*** Begin section ***

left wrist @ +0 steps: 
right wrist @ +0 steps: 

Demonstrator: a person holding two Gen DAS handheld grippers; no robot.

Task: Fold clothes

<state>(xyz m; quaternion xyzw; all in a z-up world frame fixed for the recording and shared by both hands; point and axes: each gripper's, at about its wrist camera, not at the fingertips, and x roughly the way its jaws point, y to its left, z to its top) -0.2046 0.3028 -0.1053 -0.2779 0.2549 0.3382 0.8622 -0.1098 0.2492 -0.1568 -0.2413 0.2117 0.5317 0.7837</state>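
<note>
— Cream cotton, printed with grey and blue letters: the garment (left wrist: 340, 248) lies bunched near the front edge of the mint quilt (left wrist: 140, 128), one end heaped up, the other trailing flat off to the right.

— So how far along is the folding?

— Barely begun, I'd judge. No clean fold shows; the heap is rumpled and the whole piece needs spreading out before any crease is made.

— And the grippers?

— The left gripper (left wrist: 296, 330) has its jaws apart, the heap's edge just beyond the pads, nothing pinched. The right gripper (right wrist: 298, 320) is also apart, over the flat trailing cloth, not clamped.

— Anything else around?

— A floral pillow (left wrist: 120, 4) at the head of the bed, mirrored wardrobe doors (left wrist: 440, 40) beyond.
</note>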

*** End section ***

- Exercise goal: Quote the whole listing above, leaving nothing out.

- Finished exercise:
left wrist @ +0 steps: 
right wrist @ +0 steps: 

Demonstrator: a person holding two Gen DAS handheld grippers; no robot.

Task: Fold clothes

<state>(xyz m; quaternion xyzw; all in a z-up world frame fixed for the recording and shared by both hands; point and axes: each gripper's, at about its wrist camera, not at the fingertips, and x roughly the way its jaws point, y to its left, z to its top) -0.2046 0.3028 -0.1053 -0.2779 0.2549 0.3382 0.8622 -0.1098 0.2492 -0.1568 -0.2413 0.2117 0.5317 0.7837</state>
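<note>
— Cream cotton, printed with grey and blue letters: the garment (left wrist: 340, 248) lies bunched near the front edge of the mint quilt (left wrist: 140, 128), one end heaped up, the other trailing flat off to the right.

— So how far along is the folding?

— Barely begun, I'd judge. No clean fold shows; the heap is rumpled and the whole piece needs spreading out before any crease is made.

— And the grippers?

— The left gripper (left wrist: 296, 330) has its jaws apart, the heap's edge just beyond the pads, nothing pinched. The right gripper (right wrist: 298, 320) is also apart, over the flat trailing cloth, not clamped.

— Anything else around?

— A floral pillow (left wrist: 120, 4) at the head of the bed, mirrored wardrobe doors (left wrist: 440, 40) beyond.
</note>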

Output is finished, and nothing else is required.